The deep-minded Hellene, who is so singularly qualified for the most delicate and severe suffering, consoles himself—he who has glanced with piercing eye into the very heart of the terrible destructive processes of so-called universal history, as also into the cruelty of nature, and is in danger of longing for a Buddhistic negation of the will. Art saves him, and through art life saves him—for herself.[10]

In particular, this consolation from the tragedy of existence came from the ritualistic participation of the audience in the dramatic spectacle. The combination of the themes of the tragedy, the rhythmic voice of the chorus, and the identification of the audience with the chorus produced an ecstatic feeling of unity that Nietzsche called ‘Dionysian’ (for the god of wine, fertility, theater, and epiphany):

For we must know that in the rapture of the Dionysian state, with its annihilation of the ordinary bounds and limits of existence, there is a lethargic element, wherein all personal experiences of the past are submerged. It is by this gulf of oblivion that the everyday world and the world of Dionysian reality are separated from each other.[11]

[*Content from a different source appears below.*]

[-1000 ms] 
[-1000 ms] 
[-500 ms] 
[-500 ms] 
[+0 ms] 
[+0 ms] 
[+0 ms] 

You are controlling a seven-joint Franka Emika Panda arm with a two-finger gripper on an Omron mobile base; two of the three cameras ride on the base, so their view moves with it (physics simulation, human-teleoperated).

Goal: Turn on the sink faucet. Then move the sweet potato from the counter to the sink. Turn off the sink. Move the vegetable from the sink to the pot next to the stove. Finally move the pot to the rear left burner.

However, Nietzsche also goes on to describe how this emancipatory aspect of Greek drama was lost with the introduction of episodic narrative into Greek drama, which emphasized coherence, realism, and resolution over enigmatic profundity.[12] This turn to a much more structured narrative form of drama is now lauded as a pivotal innovation in the evolution of early modernist culture. For Nietzsche, though, this change in the dramatic ethos mirrored the more widespread movement of Greek culture away from the heroic affirmation of life as beautiful in spite of its ultimately tragic nature, and towards the Socratic rationality and optimism which were to go on to constitute such fundamental aspects of Western thought and science.[13]

According to Nietzsche, the move away from this communal celebration of the tragedy of this world reflected the collective loss of nerve of Athenian society, resulting in a nihilism-fueled decadence which sapped the moral and physical strength of the Athenians, thereby precipitating the subsequent decline and eclipse of their civilization.[14] Nietzsche identifies this same dynamic in the trajectory of European culture, culminating in its own inevitable decline into pessimism and nihilism.[15] This is also the same relation between hope and nihilism that I identify in contemporary American politics.

Nietzsche, nihilism, and existential citizenship

However, as mentioned before, what is extremely important for our present purposes is that, for all his bad reputation, Nietzsche is not just a disgruntled critic or a pessimistic nihilist. Instead, he goes on to provide a positive prescription to counteract this inexorable malaise in his overarching project of what he calls the revaluation of values. The remedies for nihilism that Nietzsche proposes via this project are not just esoteric philosophic doctrines, but practical principles for action meant to be applied and tested to real life.

This is why the project of Nietzsche has such direct relevance to our politics today via a new existentialist conception of citizenship. How this Nietzschean revaluation of values can be applied today to inspire both meaningful and enduring political engagement, even in the face of the failure and defeat of deeply personal political projects, will be the focus of subsequent posts.

What do you think? Is hope a toxic influence in politics? Can tragedy be a legitimate basis for meaningful and enduring political engagement? Leave me a comment and let me know what you think about this post or about the Existential Citizenship Project.

[1] Will to Power, Preface, 2.

[2] As the belief that certain truths exist, and that human reason and experience are the chief sources of knowledge of those truths.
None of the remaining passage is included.